La Rey extendió la mano para llamar mi atención. —¡Espera! Si vas a volar hasta allí, por favor, llévame contigo también, Aster.

—¡¿Qué?! ¡De ninguna manera! ¡Iré yo con la Hermana Aster! —protestó Odeta.

La Rey se volvió hacia la Amrap. —Me disculpo por esto, Odeta. Pero mi hija está ahí arriba ahora mismo por la codicia de uno de mis súbditos. Esto es algo en lo que no cederé y lucharé contigo si es necesario.

Odeta dio un paso adelante y parecía que tenía la intención de luchar contra la Rey solo por eso, cuando Katsuki le puso una mano en el brazo.

—Odeta, podemos reunirnos con la Señora en cuanto la cuerda esté asegurada. La Rey es mucho más fuerte que tú y podrá proteger a la Señora mejor de lo que tú puedes.

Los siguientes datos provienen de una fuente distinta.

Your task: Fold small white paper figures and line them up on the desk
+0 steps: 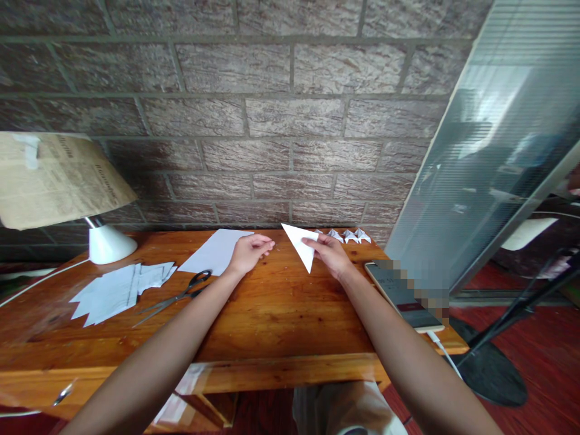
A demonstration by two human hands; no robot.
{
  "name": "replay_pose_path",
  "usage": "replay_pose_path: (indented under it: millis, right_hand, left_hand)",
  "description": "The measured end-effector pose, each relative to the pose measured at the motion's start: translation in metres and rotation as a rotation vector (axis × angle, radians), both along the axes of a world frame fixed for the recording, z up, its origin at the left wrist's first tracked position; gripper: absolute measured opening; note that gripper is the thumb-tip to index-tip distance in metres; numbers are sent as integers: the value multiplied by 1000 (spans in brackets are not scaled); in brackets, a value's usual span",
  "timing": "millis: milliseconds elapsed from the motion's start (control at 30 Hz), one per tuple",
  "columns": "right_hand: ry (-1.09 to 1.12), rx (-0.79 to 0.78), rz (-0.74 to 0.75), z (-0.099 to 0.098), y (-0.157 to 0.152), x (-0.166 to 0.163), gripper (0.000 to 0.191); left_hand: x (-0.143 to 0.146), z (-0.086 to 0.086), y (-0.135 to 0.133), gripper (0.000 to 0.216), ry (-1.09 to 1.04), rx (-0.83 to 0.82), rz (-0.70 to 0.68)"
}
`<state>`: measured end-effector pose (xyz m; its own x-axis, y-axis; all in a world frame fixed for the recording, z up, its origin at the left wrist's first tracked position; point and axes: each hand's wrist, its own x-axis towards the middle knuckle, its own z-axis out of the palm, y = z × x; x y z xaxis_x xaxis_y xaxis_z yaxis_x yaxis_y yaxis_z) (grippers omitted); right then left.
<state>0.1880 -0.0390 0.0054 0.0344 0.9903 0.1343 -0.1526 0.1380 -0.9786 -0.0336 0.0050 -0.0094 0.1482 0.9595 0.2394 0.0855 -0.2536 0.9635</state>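
Observation:
A white sheet of paper folded into a triangle (301,243) is pinched at its right side by my right hand (333,255), above the wooden table. My left hand (252,252) is apart from it, to the left, with thumb and fingertips pressed together; whether anything sits between them I cannot make out. Beneath and behind the left hand lies a flat white paper sheet (212,251). Black-handled scissors (179,296) rest left of my left forearm. Behind my right hand, several small folded paper pieces (348,235) stand in a row.
Several cut white papers (113,293) lie at the table's left, near a lamp (109,244) with a newsprint shade. A phone or tablet (399,296) with a plugged-in cable sits at the right edge. A brick wall (267,115) borders the back of the wooden table (281,320).

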Motion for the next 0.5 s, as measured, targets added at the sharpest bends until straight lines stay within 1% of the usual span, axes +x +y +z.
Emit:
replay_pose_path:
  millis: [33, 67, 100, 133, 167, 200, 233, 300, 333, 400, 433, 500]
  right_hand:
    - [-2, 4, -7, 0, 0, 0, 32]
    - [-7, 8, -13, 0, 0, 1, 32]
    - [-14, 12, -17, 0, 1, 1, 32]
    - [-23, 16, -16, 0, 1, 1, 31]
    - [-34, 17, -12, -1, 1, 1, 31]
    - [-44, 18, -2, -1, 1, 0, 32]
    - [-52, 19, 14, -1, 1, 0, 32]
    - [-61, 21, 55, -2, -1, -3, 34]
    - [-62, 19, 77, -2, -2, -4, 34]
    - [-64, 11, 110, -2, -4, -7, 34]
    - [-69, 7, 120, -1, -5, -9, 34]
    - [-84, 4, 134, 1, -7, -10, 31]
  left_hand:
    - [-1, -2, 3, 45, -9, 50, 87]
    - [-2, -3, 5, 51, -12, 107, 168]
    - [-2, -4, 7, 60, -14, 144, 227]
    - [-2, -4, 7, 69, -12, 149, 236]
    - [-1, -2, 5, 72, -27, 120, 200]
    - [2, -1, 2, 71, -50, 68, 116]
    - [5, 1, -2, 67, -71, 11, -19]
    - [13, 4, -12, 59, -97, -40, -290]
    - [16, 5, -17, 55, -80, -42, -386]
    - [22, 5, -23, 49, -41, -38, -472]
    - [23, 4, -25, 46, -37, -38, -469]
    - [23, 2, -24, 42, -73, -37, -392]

—Tsk… ¡Está bien! ¡Pero en el futuro me haré más fuerte que la Rey, que no te quepa duda! —resopló antes de cruzarse de brazos y apartar la mirada.

Quise preguntar cómo sabía Katsuki que la Rey era más fuerte, pero me detuve cuando me di cuenta de que, por supuesto, ella lo sabría…

En cambio, me volví hacia la Rey. —Mmm… Entonces… ¿Se me permite llevarla?

Me miró con una cara extraña antes de esbozar una sonrisa irónica. —Por supuesto, Aster. Esta Rey te permite llevarla.

No estaba muy segura de cómo debía llevarla, así que opté de nuevo por la típica carga de princesa.

Aunque llevaba esa coraza, era sorprendentemente ligera y conseguí levantarla sin ningún problema.

Como si me leyera la mente, la Rey explicó: —Mi armadura está encantada, Aster. En realidad, es tan ligera como la tela, pero sigue siendo tan resistente como una armadura de placas.

Ah, por supuesto que lo estaba.

Incluso el vestido que yo llevaba estaba encantado, así que la Rey también debería llevar una armadura encantada.

Con la Rey en mis brazos y la cuerda de Katsuki fuertemente agarrada en mi mano, mis alas brotaron de mi espalda para dispararme hacia el cielo.

La Rey se aferró con fuerza y no mostró ningún miedo a pesar de estar en el aire; sus ojos estaban fijos únicamente en el balcón en el que íbamos a aterrizar.

Mis expectativas de un vuelo tranquilo se hicieron añicos cuando varios diablillos alados salieron volando de la torre y empezaron a lanzarse en picado hacia nosotras.

Maldita sea, ¿así que incluso esperaban que intentáramos subir volando?

Mmm… ¿Debería derribarlos con mi ma…

—¡Perdóname por esto, Aster! —gritó la Rey, interrumpiendo mis pensamientos.

Se recolocó en mis brazos antes de usarlos como trampolín para lanzarse hacia el cielo.

El diablillo que iba en cabeza se sorprendió tanto como yo por las acciones de la Rey, pero, a diferencia de mí, su vida se extinguió rápidamente cuando la espada de la Rey partió al monstruo por la mitad.

Luego pateó al diablillo y lo usó como otro trampolín para impulsarse más alto, acuchillando a otro diablillo con su espada y repitiendo el salto.

Repitió esa acción varias veces hasta que todos los diablillos fueron descuartizados e incluso consiguió saltar al balcón y desaparecer dentro de la torre. Los diablillos ni siquiera lograron contraatacar…

Pero qué demonios… ¿Cuán absurdamente fuerte es esta Rey?